İzlanda’da yer alan Laki Yanardağı 1783 yılındaki patlamayla tarihe geçti. Yanardağın faaliyeti 8 Haziran 1783’te başladı ve 7 Şubat 1784’e kadar devam etti. Tahmini rakamlara göre atmosfere 8 milyon ton hidrojen florür ve 120 milyon ton kükürt dioksit yayıldı. Bu da “laki dumanı” olarak adlandırılan hava kirliliğini meydana getirdi.

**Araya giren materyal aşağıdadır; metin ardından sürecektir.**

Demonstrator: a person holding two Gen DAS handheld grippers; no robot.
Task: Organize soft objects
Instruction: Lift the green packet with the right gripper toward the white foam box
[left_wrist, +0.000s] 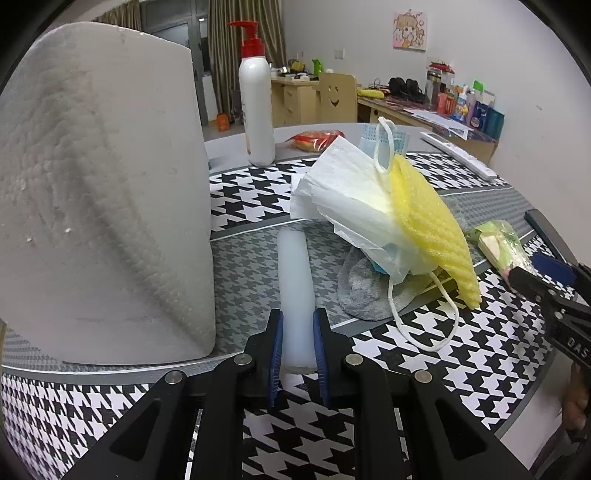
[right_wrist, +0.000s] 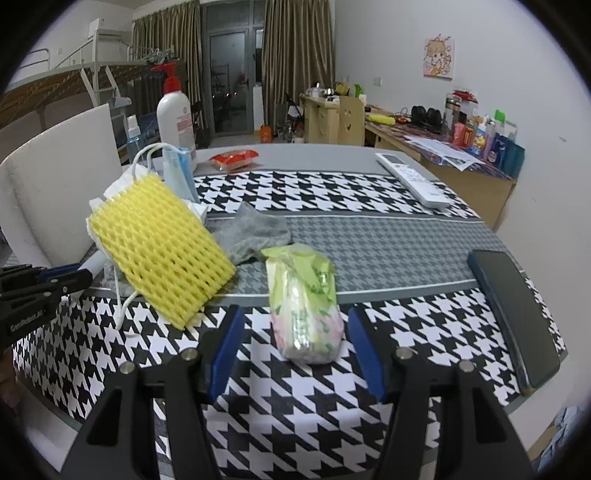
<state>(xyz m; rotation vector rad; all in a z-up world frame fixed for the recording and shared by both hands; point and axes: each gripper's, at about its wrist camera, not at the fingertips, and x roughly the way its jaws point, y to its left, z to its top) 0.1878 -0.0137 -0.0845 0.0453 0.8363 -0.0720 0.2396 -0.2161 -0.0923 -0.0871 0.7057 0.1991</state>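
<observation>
Left tool (left_wrist: 297, 347) is clamping a translucent white foam tube (left_wrist: 295, 280), pads pressing both its sides; the tube is lying along the grey band of the houndstooth tabletop (right_wrist: 369, 192), just beside a big paper towel roll (left_wrist: 99, 192) standing at the left edge. Right tool (right_wrist: 293, 343) is sitting spread wide, fingers either side of a green tissue pack (right_wrist: 304, 302) without touching it; the pack is lying flat near the front edge, toward the right side. Soft pile is sitting mid-tabletop, between roll and pack: yellow foam net (right_wrist: 162, 247) leaning on top, white plastic bag (left_wrist: 351, 199) under it, blue face masks (right_wrist: 179, 173) sticking up behind with white ear loops hanging down, grey sock (right_wrist: 255, 232) at the bottom, partly covered. White pump bottle (left_wrist: 256, 103) with red pump is standing upright toward the back edge, left part. Red snack packet (right_wrist: 233, 158) is lying near the back edge. White remote (right_wrist: 413, 179) is resting at the back right corner, dark phone (right_wrist: 513, 314) along the right edge.
</observation>
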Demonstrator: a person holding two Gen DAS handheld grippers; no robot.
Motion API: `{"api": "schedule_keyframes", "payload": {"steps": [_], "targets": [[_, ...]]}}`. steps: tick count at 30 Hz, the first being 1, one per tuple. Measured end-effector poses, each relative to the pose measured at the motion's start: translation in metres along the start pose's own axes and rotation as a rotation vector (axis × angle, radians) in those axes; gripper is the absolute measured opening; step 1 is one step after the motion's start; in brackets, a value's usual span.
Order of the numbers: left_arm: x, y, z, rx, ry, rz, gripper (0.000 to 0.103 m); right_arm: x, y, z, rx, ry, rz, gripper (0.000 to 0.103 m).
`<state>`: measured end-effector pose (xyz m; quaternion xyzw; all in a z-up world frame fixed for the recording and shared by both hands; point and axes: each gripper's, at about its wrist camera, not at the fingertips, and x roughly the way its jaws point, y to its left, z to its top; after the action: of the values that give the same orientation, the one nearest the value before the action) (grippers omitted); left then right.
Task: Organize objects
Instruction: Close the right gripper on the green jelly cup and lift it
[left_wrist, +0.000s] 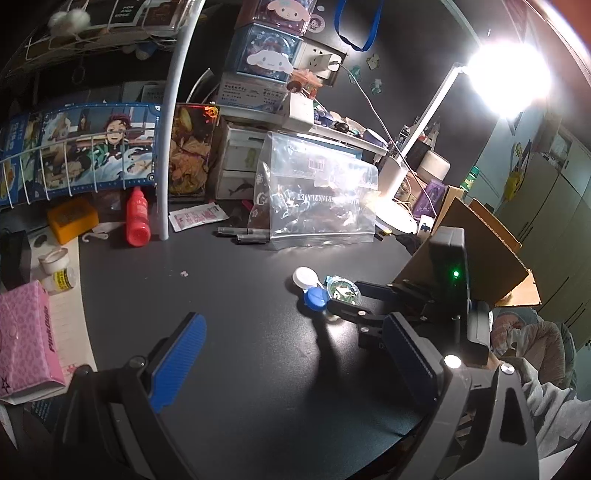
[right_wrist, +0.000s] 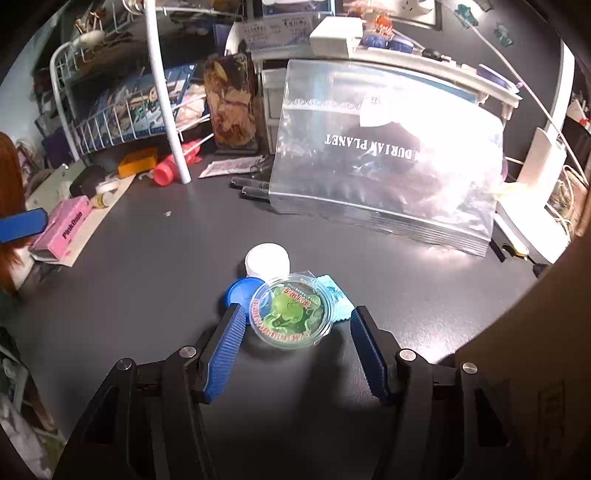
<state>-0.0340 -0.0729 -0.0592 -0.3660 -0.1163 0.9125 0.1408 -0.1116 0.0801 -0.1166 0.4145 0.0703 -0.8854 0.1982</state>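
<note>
A round clear jelly cup (right_wrist: 291, 314) with a green and red lid lies on the dark table (right_wrist: 147, 277). It rests against a blue cap (right_wrist: 238, 291), a white cap (right_wrist: 267, 260) and a pale blue sachet (right_wrist: 334, 293). My right gripper (right_wrist: 297, 314) straddles the cup, jaws apart, with a gap between each blue pad and the cup's rim. In the left wrist view the same cup (left_wrist: 341, 288) sits between the right gripper's black fingers (left_wrist: 347, 312), beside the blue cap (left_wrist: 316, 297) and white cap (left_wrist: 306, 277). My left gripper (left_wrist: 295, 319) is wide open over bare table, holding nothing.
A clear zip bag (left_wrist: 321, 192) leans at the back with dark markers (left_wrist: 251, 236) at its foot. A red bottle (left_wrist: 137, 218), a white rack pole (left_wrist: 173, 122) and a pink box (left_wrist: 24, 339) are at the left. An open cardboard box (left_wrist: 476, 251) stands right, under a bright lamp (left_wrist: 509, 74).
</note>
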Motion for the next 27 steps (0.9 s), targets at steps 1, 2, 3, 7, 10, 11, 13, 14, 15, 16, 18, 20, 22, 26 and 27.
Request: {"api": "schedule_keyframes", "payload": {"steps": [1,2,3,7,10,11,13,14,15,16,18,20,22,26,27], "targets": [[0.000,0.000,0.000,0.002,0.001,0.002,0.096,0.001,-0.001,0.000,-0.001,0.004,0.008,0.048],[0.001,0.000,0.000,0.004,0.001,0.003,0.096,0.002,-0.001,0.001,-0.002,0.006,0.011,0.044],[0.001,0.000,0.001,0.006,0.002,0.004,0.096,0.002,-0.002,0.001,-0.001,0.005,0.013,0.044],[0.004,-0.002,0.002,0.007,0.012,0.000,0.096,0.001,0.001,-0.001,0.000,-0.004,0.026,0.043],[0.010,-0.004,0.002,0.007,0.036,-0.028,0.096,-0.009,0.005,-0.005,-0.015,-0.027,0.033,0.043],[0.013,-0.006,0.002,0.009,0.048,-0.042,0.096,-0.012,0.007,-0.007,-0.019,-0.032,0.045,0.043],[0.018,-0.009,0.003,0.010,0.073,-0.081,0.096,-0.020,0.010,-0.010,-0.025,-0.044,0.069,0.042],[0.020,-0.012,0.004,0.010,0.082,-0.104,0.096,-0.027,0.013,-0.012,-0.035,-0.053,0.088,0.042],[0.022,-0.015,0.005,0.009,0.092,-0.129,0.096,-0.034,0.016,-0.013,-0.047,-0.063,0.106,0.042],[0.024,-0.018,0.006,0.012,0.101,-0.150,0.095,-0.040,0.020,-0.013,-0.056,-0.073,0.115,0.042],[0.024,-0.025,0.008,0.024,0.108,-0.191,0.093,-0.056,0.028,-0.015,-0.087,-0.100,0.136,0.042],[0.025,-0.034,0.011,0.033,0.121,-0.234,0.082,-0.073,0.036,-0.016,-0.115,-0.129,0.156,0.042],[0.026,-0.041,0.014,0.042,0.136,-0.257,0.071,-0.088,0.042,-0.016,-0.139,-0.155,0.169,0.042],[0.027,-0.055,0.019,0.061,0.161,-0.309,0.053,-0.115,0.053,-0.017,-0.202,-0.213,0.161,0.042],[0.027,-0.059,0.021,0.068,0.165,-0.317,0.051,-0.121,0.054,-0.016,-0.210,-0.224,0.158,0.042]]}}
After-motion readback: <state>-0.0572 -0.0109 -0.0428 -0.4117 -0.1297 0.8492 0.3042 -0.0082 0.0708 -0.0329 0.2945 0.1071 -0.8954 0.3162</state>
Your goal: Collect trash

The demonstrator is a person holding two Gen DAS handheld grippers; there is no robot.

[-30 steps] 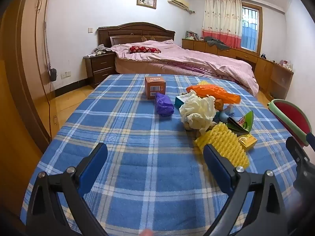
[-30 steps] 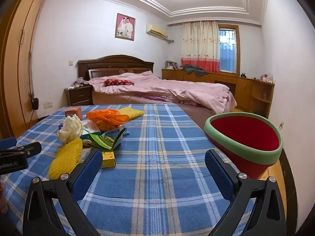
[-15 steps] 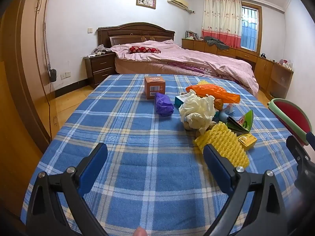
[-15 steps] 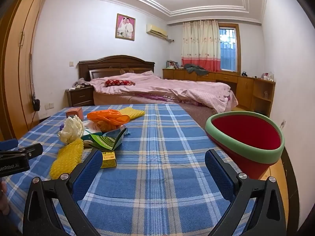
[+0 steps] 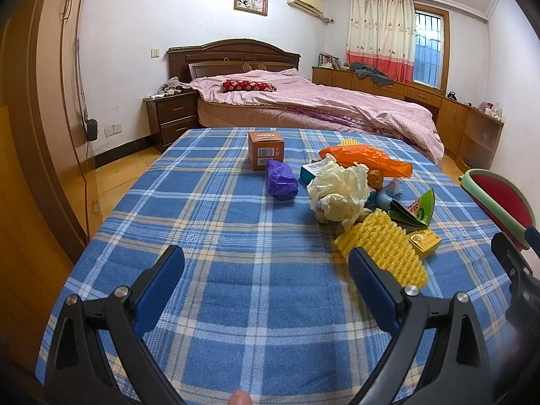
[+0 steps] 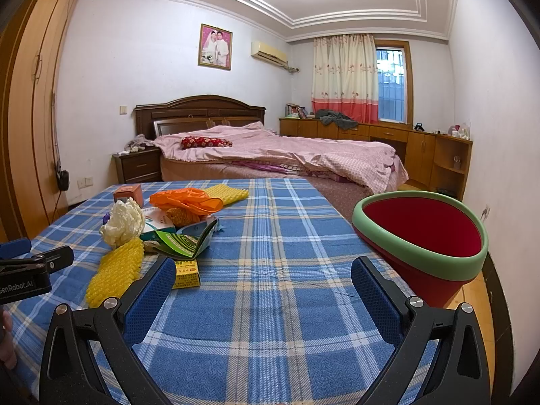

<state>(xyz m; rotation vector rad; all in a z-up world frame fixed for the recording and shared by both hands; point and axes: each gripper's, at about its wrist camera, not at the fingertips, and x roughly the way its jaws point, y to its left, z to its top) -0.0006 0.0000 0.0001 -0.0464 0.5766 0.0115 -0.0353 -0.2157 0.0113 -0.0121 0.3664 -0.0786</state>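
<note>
Both claws gape empty: left gripper and right gripper low in frame over the plaid cloth. Trash pile sits right of centre in the left view; the red bin at right edge.

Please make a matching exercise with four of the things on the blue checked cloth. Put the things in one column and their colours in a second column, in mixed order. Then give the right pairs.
Things:
1. crumpled plastic bag
2. foam net sleeve
3. small carton with a barcode
4. bin rim

Colours:
A. yellow
B. green
C. purple
D. orange-brown

Right pairs: 1-C, 2-A, 3-D, 4-B
</note>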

Patlama sonucunda nüfusun yaklaşık yüzde 25’i kıtlık ve florür zehirlenmesinden yaşamını yitirdi. Felaketin etkileri Avrupa genelinde de yoğun olarak hissedildi.

UNZEN YANARDAĞI

Japonya’daki Unzen Yanardağı, 1792’de büyük bir felakete neden oldu. Unzen’deki patlama, kayıtlara Japonya’da meydana gelen en büyük yanardağ patlaması olarak geçti. Patlama sonrası yaşanan toprak kaymaları ve tsunamiler nedeniyle yaklaşık 15 bin kişi yaşamını yitirdi.

RUIZ YANARDAĞI

Tarihe “Armero Trajedisi” olarak geçen felaket, 13 Kasım 1985’te Ruiz Yanardağı’nın patlaması sebebiyle meydana geldi. Kolombiya’daki yanardağ, Armero Kasabası’nı yok etti. Kasabadaki ölü sayısı kayıtlara 20 bin olarak geçti. Diğer kasabalarda ölenlerle beraber rakam 25 bine ulaştı.

KELUD YANARDAĞI

Endonezya’nın Doğu Cava bölgesindeki Kelud Yanardağı, 19 Mayıs 1919’da patladı. Ortaya çıkan sıcaklık çevredeki dağların tepelerindeki buzulları eritti. Yanardağdan süzülen laharlar, büyük etkilere yol açtı. 100 kadar köy yerle bir oldu. 5 binden fazla insan bu felakette öldü.

TAMBORA YANARDAĞI

Tambora, Endonezya tarihindeki büyük felaketlerden birinin sebebiydi. Yanardağ, 1815 yılında lav püskürttü. Son 200 yılın en büyük yanardağ felaketi olarak bilinen bu patlamada 90 bin kişi hayatını kaybetti. Bu öyle güçlü bir patlamaydı ki yanardağın 3900 metre olan yüksekliği 2851 metreye kadar indi. Patlama sonrası stratosfere kadar çıkan kül bulutları pek çok ülkede yaz mevsiminde bile yoğun kar yağışına sebep oldu.

PELEE YANARDAĞI

Pelee Yanardağı, Karayipler'de, Fransa'ya bağlı Martinique Adası üzerinde bulunuyor. Yanardağ, 8 Mayıs 1902’de patladı. Havaya büyük miktarda kül, duman ve yanıcı gazlar salındı. Sonuç tam bir felaket oldu. Sadece birkaç dakika içinde St. Pierre kenti tarihe gömüldü. Yaklaşık 30 bin kişi hayatını kaybetti. Öyle ki kentte sadece üç kişi hayatta kaldı.

SANTA MARIA YANARDAĞI

Guatemala’nın batı bölgesinde yer alan Santa Maria Yanardağı, 500 yıl süren sessizliğini büyük bir patlamayla bozdu. 24 Ekim 1902’de meydana gelen patlamada 5 bin kişi hayatını kaybetti. Felakette 193 bin kilometrekarelik tarım alanı zarar gördü. Patlamadan sonraki günlerde ortaya çıkan sıtma hastalığı sebebiyle ölümler devam etti.